0

I would like to create a column (not a PK) whose value represents as a unique identifier. It is not used for encryption or security purposes - strictly to identify a record. Each time a new record is inserted, I want to generate and store this unique identifier. Not sure if this is relevant, but I have 1 million records now, and anticipate ~3 million in 2 years. I'm using a web app in PHP.

I initially just assumed I'd call UUID() and store it directly as some sort of char data type, but I really wanted to do some research and learn of a more efficient/optimized approach. I found a lot of great articles here on SO but I'm having a hard time with all of the posts because many of them are somewhat older, or disagree on the approach that has ultimately left me very confused.

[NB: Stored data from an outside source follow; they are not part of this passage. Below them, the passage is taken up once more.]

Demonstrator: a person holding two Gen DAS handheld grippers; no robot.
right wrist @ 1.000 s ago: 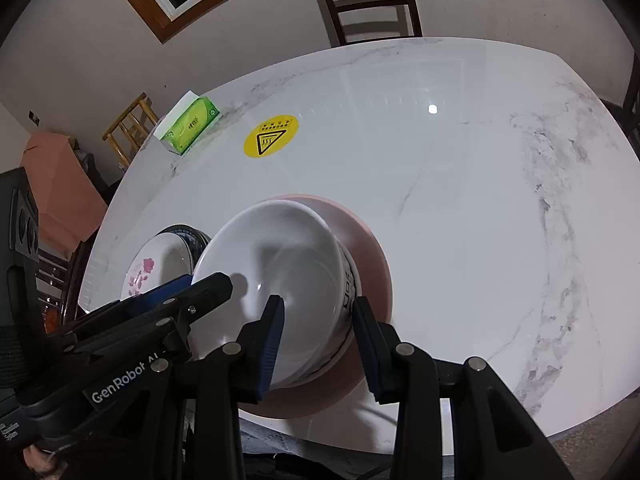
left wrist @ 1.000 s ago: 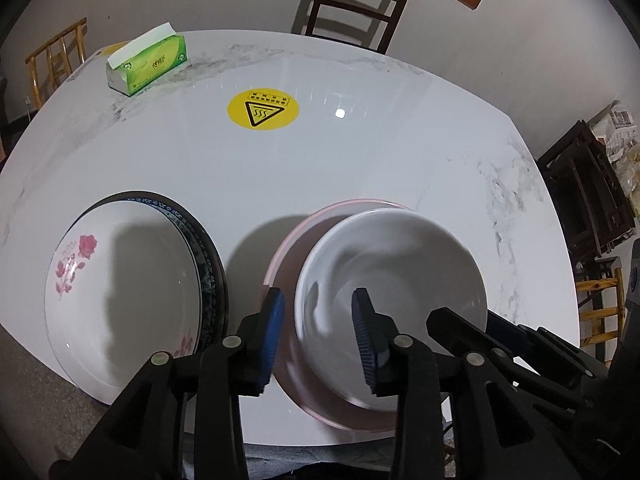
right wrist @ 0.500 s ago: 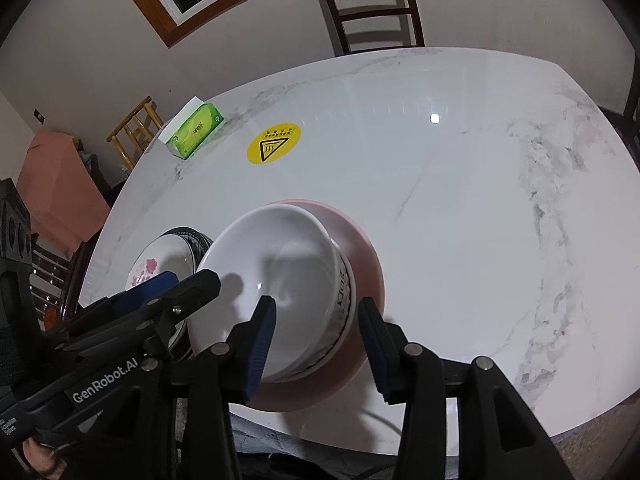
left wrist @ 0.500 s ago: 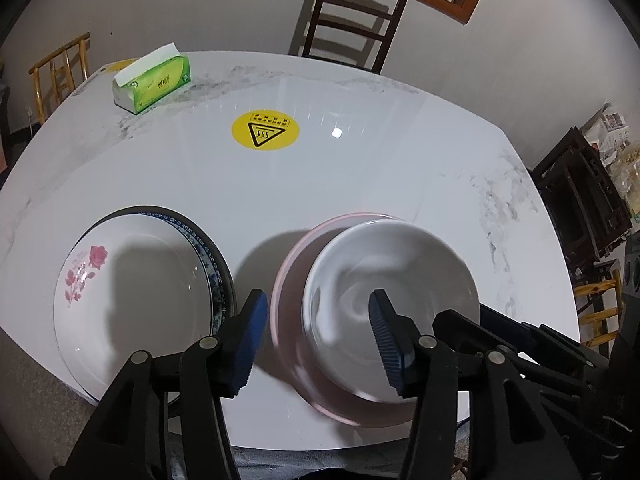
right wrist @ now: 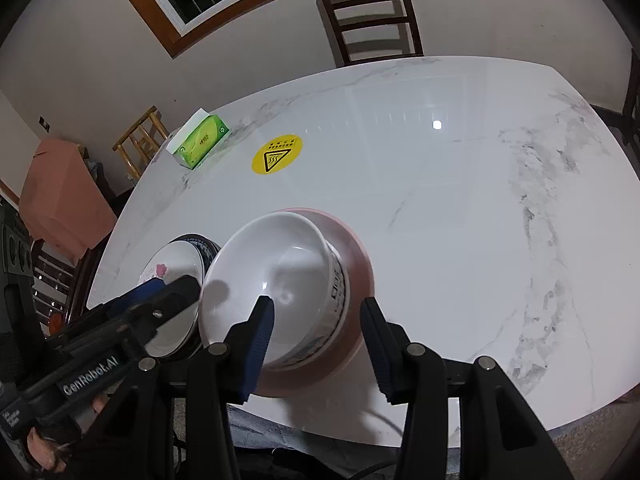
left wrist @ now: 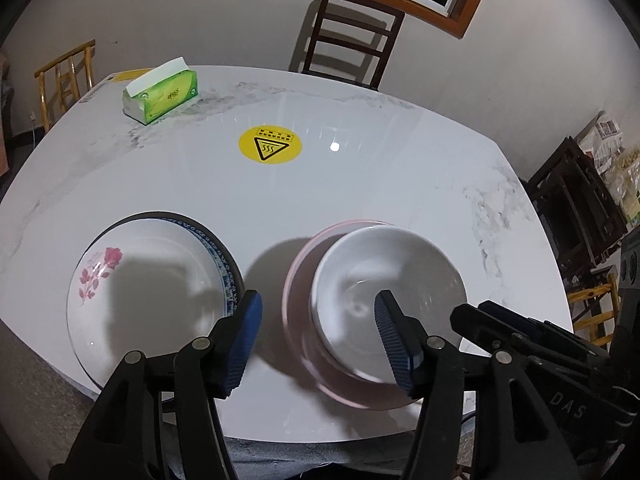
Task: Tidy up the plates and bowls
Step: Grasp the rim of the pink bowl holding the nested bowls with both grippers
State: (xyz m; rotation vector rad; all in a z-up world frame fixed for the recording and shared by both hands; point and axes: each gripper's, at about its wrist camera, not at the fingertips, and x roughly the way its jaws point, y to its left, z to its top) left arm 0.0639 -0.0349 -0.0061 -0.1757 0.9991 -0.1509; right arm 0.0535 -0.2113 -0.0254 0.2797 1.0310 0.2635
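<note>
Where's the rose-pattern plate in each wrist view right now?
Left wrist: rose-pattern plate at lower left, left of the white bowl.
Right wrist: rose-pattern plate at left of centre, partly hidden behind the left gripper.
Shared landmark: yellow warning sticker.

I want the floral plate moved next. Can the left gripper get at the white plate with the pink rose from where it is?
Probably yes. The left gripper is open and holds nothing, its jaws having just been opening. The white rose-patterned plate lies uncovered on a dark blue-rimmed plate, just left of its fingers, with nothing between.
</note>
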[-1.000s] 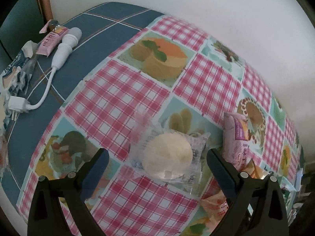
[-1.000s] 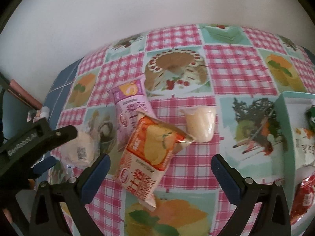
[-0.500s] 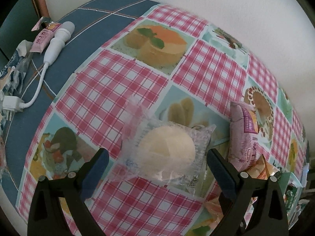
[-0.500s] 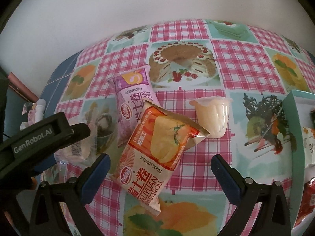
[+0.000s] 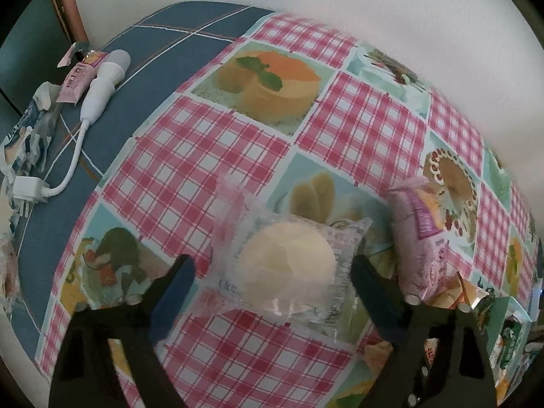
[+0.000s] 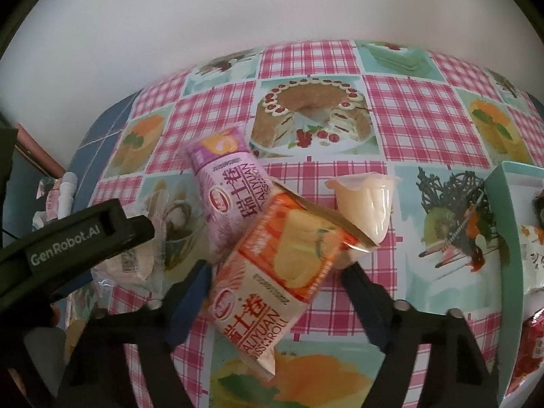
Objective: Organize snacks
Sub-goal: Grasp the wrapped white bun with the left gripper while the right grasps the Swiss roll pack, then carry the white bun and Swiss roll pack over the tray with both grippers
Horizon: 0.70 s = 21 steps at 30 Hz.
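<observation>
A round cream bun in a clear wrapper (image 5: 285, 268) lies on the checked tablecloth (image 5: 190, 156). My left gripper (image 5: 272, 275) is open, its jaws on either side of the bun. In the right wrist view an orange swiss-roll packet (image 6: 275, 278) lies on a purple swiss-roll packet (image 6: 227, 190), with a pale jelly cup (image 6: 367, 204) beside them. My right gripper (image 6: 275, 289) is open and straddles the orange packet. The purple packet also shows in the left wrist view (image 5: 418, 238). The bun shows at the left of the right wrist view (image 6: 125, 265), under the left gripper's body.
A teal box (image 6: 506, 238) holding several snacks stands at the right. A white charger and cable (image 5: 98, 85), a pink tube (image 5: 78, 78) and a blue wrapper (image 5: 23, 136) lie on the blue cloth at the far left. A white wall runs behind the table.
Both grippers have moved forward and down. The bun now sits between the left jaws, the orange packet between the right jaws. Both stay open.
</observation>
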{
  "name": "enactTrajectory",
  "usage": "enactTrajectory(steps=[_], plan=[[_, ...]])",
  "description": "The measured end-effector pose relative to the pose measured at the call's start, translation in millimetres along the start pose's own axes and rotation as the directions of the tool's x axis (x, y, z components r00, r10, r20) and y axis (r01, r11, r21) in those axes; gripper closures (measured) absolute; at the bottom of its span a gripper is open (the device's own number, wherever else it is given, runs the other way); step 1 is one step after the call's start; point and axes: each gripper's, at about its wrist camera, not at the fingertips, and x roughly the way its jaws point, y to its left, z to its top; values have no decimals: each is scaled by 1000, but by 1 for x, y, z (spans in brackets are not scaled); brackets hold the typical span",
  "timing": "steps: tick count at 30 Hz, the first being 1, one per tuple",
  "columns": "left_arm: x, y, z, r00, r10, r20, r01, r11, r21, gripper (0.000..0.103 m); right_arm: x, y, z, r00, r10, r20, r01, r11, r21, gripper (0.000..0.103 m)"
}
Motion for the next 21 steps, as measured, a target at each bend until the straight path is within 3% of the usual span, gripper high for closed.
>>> enactTrajectory(steps=[10,21], plan=[[-3,-10,3,1000,1,6,-1,1000,20,32,-4,-7,2,1000,2,-5,-2,1000,26,46],[-20,-4,2,999,11,41,-11,1000,4,35,-13,-6,5,1000,4,17,-5,1000,24,50]])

I wanted to ask if someone more wiser/experienced could lend me a hand.

I saw folks linked here on various posts and suggested to implement things this way: https://www.percona.com/blog/2014/12/19/store-uuid-optimized-way/

but i'm having a hard time fully knowing what to do after reading that article. Ordered UUID? What should I store it as? I think maybe that particular page is a tad over my head. I wanted to ask if someone could help clarify some of this for me. Specifically:

  1. What data type should my column be for storing binary data (that represents my UUID)?
  2. What function should I use to convert my UUID to and from some binary value?
  3. Any more advance or tips someone could share?

Thanks so much!

NullHypothesis
  • 4,286
  • 6
  • 37
  • 79
  • Questions 1 and 2 are answered in the linked blog post's conclusion section. No idea what you expect us to answer for 3. – Shadow Aug 27 '16 at 20:02

3 Answers3

2

If you call MySQL's UUID(), you get a variant that is roughly chronological. So, if you need tend to reference "recent" records and ignore "old" records, then rearranging the bits in the UUID can provide better "locality of reference" (that is, better performance).

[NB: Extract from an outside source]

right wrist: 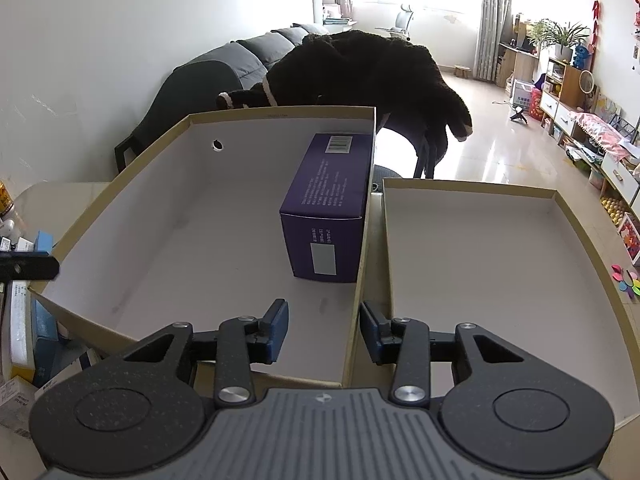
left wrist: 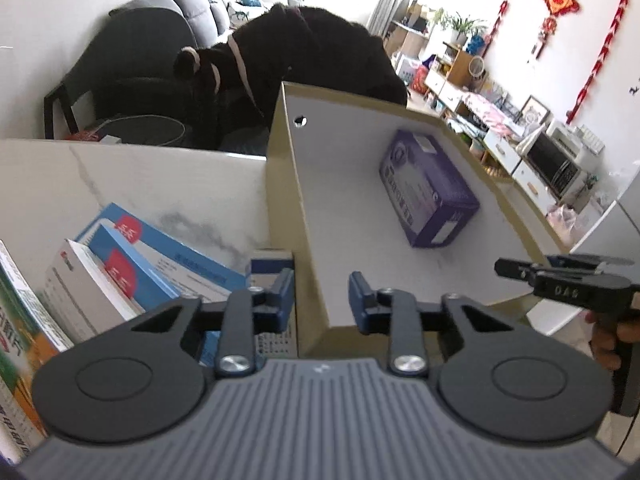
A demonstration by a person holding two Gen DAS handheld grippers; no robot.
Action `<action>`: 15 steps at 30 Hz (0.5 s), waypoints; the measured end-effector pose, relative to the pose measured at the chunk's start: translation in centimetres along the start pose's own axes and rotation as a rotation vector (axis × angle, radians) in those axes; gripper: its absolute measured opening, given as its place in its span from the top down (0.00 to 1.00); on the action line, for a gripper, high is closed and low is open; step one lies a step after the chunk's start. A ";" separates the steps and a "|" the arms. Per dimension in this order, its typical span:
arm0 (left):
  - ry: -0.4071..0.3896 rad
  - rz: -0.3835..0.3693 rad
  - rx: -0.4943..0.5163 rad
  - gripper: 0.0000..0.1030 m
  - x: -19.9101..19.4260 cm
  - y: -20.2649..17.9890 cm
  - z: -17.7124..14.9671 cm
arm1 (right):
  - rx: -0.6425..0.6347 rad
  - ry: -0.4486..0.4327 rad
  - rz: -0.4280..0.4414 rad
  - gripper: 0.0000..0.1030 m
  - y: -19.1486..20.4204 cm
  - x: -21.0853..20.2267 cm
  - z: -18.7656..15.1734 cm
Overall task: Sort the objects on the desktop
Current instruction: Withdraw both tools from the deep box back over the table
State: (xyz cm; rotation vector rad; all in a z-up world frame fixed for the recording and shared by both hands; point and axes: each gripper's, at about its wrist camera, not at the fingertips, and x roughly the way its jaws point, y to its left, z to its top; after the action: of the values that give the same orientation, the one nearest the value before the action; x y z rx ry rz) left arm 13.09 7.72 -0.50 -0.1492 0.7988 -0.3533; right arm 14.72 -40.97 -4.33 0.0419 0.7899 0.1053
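Ribbed grey claw, matte cardboard tray, glossy purple carton

The print on the purple box is too small to read. In the left wrist view the green-and-orange box is cut off by the left edge, and the small blue-and-white box is partly hidden behind the left tool. The right tool runs off the right edge there, so its fingertips stay unseen.
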 end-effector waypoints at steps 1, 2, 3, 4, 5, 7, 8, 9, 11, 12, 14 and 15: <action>0.006 0.001 0.004 0.81 0.4 -0.1 -0.1 | -0.002 0.000 -0.006 0.58 0.0 0.2 -0.1; 0.000 0.015 0.015 0.83 0.5 -0.1 -0.3 | -0.003 0.000 -0.012 0.59 0.0 0.4 -0.2; -0.007 0.029 0.029 0.88 0.5 -0.2 -0.5 | -0.003 0.001 -0.015 0.59 2.6 -0.2 -0.7; -0.010 0.030 0.027 0.89 0.3 -0.2 -0.6 | -0.003 0.001 -0.018 0.61 5.4 -0.9 -1.2; -0.012 0.030 0.024 0.89 0.1 -0.2 -0.7 | -0.004 0.002 -0.025 0.63 4.4 -0.5 -0.8; -0.012 0.027 0.020 0.89 -0.1 -0.2 -0.8 | -0.006 0.001 -0.041 0.69 5.3 0.0 -0.5; -0.013 0.029 0.025 0.89 -0.3 -0.3 -0.9 | 0.000 0.000 -0.043 0.71 5.7 -0.4 -1.4; -0.014 0.031 0.030 0.89 -0.4 -0.4 -1.0 | 0.001 0.001 -0.049 0.74 6.6 -1.0 -1.8; -0.014 0.033 0.033 0.89 -0.5 -0.5 -1.0 | 0.002 0.003 -0.058 0.75 7.8 -1.7 -2.1; -0.014 0.032 0.032 0.89 -0.6 -0.5 -1.1 | 0.003 0.003 -0.059 0.75 7.9 -1.6 -2.1; -0.012 0.031 0.035 0.89 -0.8 -0.5 -1.1 | 0.001 0.005 -0.064 0.76 9.7 -2.9 -3.0; -0.012 0.031 0.038 0.89 -0.9 -0.5 -1.2 | 0.002 0.006 -0.065 0.76 9.3 -2.4 -2.7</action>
State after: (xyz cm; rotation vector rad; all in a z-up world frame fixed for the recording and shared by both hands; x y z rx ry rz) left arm 11.52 7.56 -0.58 -0.1029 0.7816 -0.3378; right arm 10.37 -32.05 -3.84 0.0177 0.7964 0.0433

Version 4 does not provide such.

You can turn the UUID from the bulky 36-character string into a more compact, 16-byte, (Q1) BINARY(16) by code (Q2) in my UUID blog. That document discusses various other aspects of your question. (Q3)

The Percona link you provided gives some benchmarks 'proving' the benefit.

3M uuids taking 16 bytes each = 48MB. It is bulky, but not likely to cause serious problems. Still, I recommend avoiding uuids whenever practical.

Rick James
  • 135,179
  • 13
  • 127
  • 222
  • Thanks for the response; Just to be clear, I want to use UUID() and use UUID v1 not v4. I want to store this as a BINARY(16), using the code you provided for MariaDB (I assume that will work exactly the same as MySQL?). When you say 48MB you are saying the entire overhead just adds 48MB on disk total? – NullHypothesis Aug 28 '16 at 14:11
  • This comment here is perfect " If your SELECTs tend to be for "recent" uuids, then they, too, will be easily cached. If, on the other hand, your SELECTs often reach for old uuids, they will be random and not well cached. Still, improving the INSERTs will help the system overall." This is exactly what I expect to happen with my system! Thanks! – NullHypothesis Aug 28 '16 at 14:24
  • 3M*16 = 48MB; the actual value / actual change will probably be more because of overhead, indexes, etc. Even if it is 200MB, is that significant? – Rick James Aug 28 '16 at 16:29
  • (My mention of "v4" was aimed at Boris and anyone else getting UUIDs from places other than MySQL.) – Rick James Aug 28 '16 at 16:31
  • Hey @rick-james I'm sorry, one more question - do I want to place an index on this column? Thanks. – NullHypothesis Aug 28 '16 at 20:34
  • If you do `WHERE xx = ...`, you need `INDEX(xx)`. See my [_Index Cookbook_](https://mariadb.com/kb/en/mariadb/building-the-best-index-for-a-given-select/). – Rick James Aug 30 '16 at 18:14
0

I used UUID v4 on a recent project. The code to generate UUID v4 can be sourced here: PHP function to generate v4 UUID

The main difference is that we compressed it to 22 bytes case-sensitive format. This approach is also used by ElasticSearch.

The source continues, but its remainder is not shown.